4. Jon is working hard on a couple of new speakers in the ARX lineup. Having had the opportunity to live with the A-1's and A-5's for the past few months, I have grown to LOVE these speakers. All the current models will stay in the line up, with the new A2RX-C and A3RX-C shipping to us as I type this.

5. The first run of SHO/PRO-10 replacements have shipped to us - we should be seeing them arrive at the warehouse in early November. The look is a major step up from the SHO-10's, and the sound is still amazing people when they see the size of these speakers.

Here is the front/back snapshot of a production model:


----------



## Nec

Solid and nice


----------



## Peter Loeser

craigsub said:


> Greetings everyone - and thanks for the kind words AND for the gentle hints about our Chase products needing improvements in the looks department.
> 
> Some updates...


It's great to hear things are moving along nicely. Very excited to see what's in store from Chane in the coming months!


----------



## dguarnaccia

My only problem Craig is that you are going to make me spend more money with you. I guess I have more rooms to fill with Chane goodness... :spend:


----------



## craigsub

Good morning, guys .. A quick update:

Two samples of the new Vented 18 inch subwoofer are on a truck, heading to our place. They should arrive on Tuesday. There will be a serious beat down placed on these units, then we will move into production.

The current Vented 18 - the VS-18.1 that Dale tested two years ago - is on closeout for $600 per unit as a passive sub. 

The target pricing on the new subwoofer is $895. Yes, I will get pictures when I can, and will also be posting more detailed CEA-2010 numbers on the new sub. 

When production units arrive here in January, look for Peter Loeser to get either some of our new sealed modules or the vented ones for testing.


----------



## Tonto

That's great news Craig.

Now it's Jons' turn for his update!!! Some teasers please :hissyfit:!!!


----------



## craigsub

Jon has been working overtime with the webmaster to get Chane Music and Cinema's website up and running.

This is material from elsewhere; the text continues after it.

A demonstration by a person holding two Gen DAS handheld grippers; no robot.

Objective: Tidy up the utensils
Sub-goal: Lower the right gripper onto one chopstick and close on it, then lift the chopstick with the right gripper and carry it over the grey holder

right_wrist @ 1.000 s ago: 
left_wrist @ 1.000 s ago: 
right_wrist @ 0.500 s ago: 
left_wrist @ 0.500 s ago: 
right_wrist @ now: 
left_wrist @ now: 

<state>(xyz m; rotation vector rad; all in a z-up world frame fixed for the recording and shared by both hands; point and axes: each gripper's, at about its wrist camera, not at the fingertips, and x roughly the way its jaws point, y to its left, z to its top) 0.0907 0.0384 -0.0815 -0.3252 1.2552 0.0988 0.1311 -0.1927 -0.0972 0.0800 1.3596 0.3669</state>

It's making him quite grouchy, too. lddude:


----------



## Jon Lane

Tonto said:


> Now it's Jons' turn for his update!!! Some teasers please :hissyfit:!!!

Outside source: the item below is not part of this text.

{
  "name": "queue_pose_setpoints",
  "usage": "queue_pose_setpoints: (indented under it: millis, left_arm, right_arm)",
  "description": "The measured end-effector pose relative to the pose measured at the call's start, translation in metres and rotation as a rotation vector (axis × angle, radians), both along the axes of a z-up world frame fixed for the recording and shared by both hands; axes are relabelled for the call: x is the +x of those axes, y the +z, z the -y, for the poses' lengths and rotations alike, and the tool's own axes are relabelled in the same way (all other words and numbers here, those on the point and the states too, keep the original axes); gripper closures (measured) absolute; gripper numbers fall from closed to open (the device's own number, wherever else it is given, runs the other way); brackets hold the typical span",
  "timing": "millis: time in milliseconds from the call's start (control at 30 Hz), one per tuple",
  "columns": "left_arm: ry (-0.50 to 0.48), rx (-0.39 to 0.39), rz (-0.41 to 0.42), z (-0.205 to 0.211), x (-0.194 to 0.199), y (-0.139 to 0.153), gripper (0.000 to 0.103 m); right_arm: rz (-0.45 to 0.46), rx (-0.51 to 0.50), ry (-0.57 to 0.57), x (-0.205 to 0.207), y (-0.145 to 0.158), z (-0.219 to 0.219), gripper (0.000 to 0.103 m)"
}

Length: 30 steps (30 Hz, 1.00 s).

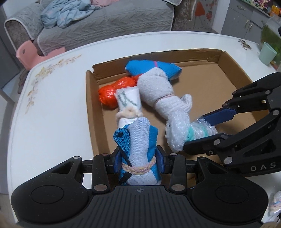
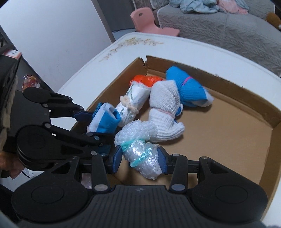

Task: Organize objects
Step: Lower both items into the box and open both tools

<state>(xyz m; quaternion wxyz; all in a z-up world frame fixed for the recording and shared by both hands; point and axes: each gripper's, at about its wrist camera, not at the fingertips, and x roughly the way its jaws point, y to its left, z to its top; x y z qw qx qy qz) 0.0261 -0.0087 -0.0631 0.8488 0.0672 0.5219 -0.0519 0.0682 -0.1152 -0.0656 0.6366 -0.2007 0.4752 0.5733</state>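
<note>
The left claw (image 1: 138,157) grips a blue-and-white sock roll (image 1: 138,140), its long axis pointing into the cardboard tray (image 1: 193,57). The right claw (image 2: 140,157) grips a bubble-wrap bundle (image 2: 140,154) just beside it, above the tray's near end.

A white tabletop (image 1: 52,108) with rounded corners and a faint floral print along its edge filled the foreground. Behind it stood a sofa (image 1: 108,22) under a grey quilted cover, with crumpled pale blue clothing (image 1: 65,14) and a bit of pink fabric (image 1: 98,2) heaped on the seat. A small pink plastic chair (image 2: 151,21) sat on the floor just beside the sofa. Grey cabinet doors (image 1: 245,21) with metal handles lined the far right, and a plain white wall (image 2: 52,35) rose on the left. The light was even and indoor.
</note>
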Motion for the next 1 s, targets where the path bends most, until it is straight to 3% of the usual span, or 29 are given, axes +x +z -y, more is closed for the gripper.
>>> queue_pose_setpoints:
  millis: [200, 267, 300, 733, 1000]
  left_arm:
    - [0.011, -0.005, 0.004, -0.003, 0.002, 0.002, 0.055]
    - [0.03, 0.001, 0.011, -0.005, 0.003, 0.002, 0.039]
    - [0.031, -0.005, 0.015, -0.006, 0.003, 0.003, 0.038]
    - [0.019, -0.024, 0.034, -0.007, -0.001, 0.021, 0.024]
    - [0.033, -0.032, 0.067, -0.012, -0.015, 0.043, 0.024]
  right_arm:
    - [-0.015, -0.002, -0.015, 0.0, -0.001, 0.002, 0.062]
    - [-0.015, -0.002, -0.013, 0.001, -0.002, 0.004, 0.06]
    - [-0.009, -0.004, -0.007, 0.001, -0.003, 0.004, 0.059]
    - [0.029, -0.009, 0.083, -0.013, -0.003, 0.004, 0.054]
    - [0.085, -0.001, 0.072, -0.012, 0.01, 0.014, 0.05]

I'm afraid that all public updates from my side are related to boring infrastructure stuff and not to new product. In fact, I have to do a better job not proposing product until it's all but in the customer channel.

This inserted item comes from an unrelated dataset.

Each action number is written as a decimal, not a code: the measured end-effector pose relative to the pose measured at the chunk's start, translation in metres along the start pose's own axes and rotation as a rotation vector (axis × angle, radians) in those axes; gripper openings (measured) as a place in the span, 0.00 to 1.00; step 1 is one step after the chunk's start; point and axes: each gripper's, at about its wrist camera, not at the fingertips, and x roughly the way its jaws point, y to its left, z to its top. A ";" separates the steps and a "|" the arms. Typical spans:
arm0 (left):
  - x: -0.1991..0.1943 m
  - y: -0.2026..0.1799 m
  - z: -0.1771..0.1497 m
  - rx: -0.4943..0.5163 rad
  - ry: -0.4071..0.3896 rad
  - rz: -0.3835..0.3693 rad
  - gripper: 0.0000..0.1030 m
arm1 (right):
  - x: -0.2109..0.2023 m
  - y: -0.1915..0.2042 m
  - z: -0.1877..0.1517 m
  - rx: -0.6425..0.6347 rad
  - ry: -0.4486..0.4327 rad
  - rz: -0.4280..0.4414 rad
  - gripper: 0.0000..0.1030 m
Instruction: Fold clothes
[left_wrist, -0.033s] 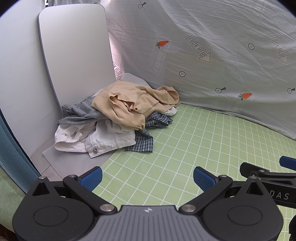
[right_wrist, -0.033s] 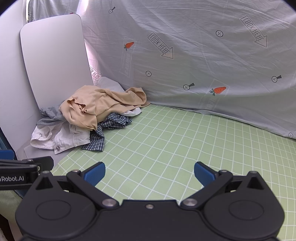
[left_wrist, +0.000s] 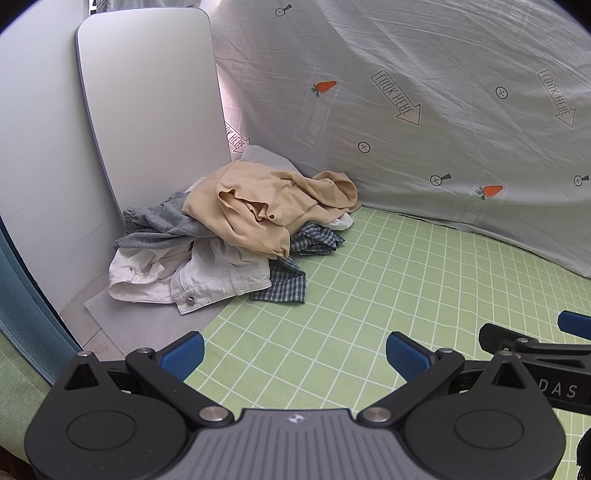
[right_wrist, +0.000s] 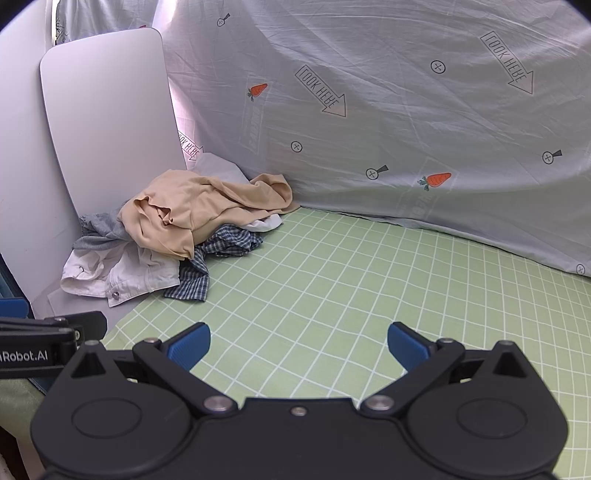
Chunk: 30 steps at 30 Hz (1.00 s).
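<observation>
A heap of clothes lies at the far left corner of the green checked mat (left_wrist: 388, 295). A beige garment (left_wrist: 266, 206) is on top, over a grey one (left_wrist: 162, 225), white jeans (left_wrist: 207, 277) and a blue plaid shirt (left_wrist: 291, 280). The heap also shows in the right wrist view, with the beige garment (right_wrist: 192, 210) on top. My left gripper (left_wrist: 295, 354) is open and empty, above the mat well short of the heap. My right gripper (right_wrist: 299, 347) is open and empty, to the right of the left one.
A white rounded board (left_wrist: 147, 110) leans against the left wall behind the heap. A grey sheet printed with carrots and arrows (left_wrist: 406, 129) hangs along the back. A teal cloth edge (left_wrist: 22, 295) runs down the left side.
</observation>
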 end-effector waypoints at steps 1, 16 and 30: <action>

I will say that for market analysis and each brand's model architecture CC and I are spending days in meetings. After all these years in audio I really like where the focus is going. I think there are some smart models that will complement the solid base we have in place already. You know you've got a winner when there's nothing you can do further to improve any aspect of its creation. 



craigsub said:


> Jon has been working overtime with the webmaster to get Chane Music and Cinema's website up and running. It's making him quite grouchy, too. lddude:


Heh. At times it does. The good thing is at the end of the day we're doing audio.


----------



## Tonto

I can only imagine how much fun upgrading unfrastructure really is!

Soooo sorry, but hey, people like me/us truely appreciate all your efforts. I have come to consider you an audio artist, & one that I like. We don't mean to rush you, we are just really drooling over your proposed goodies. I for one can hardly wait for them to be ready.


----------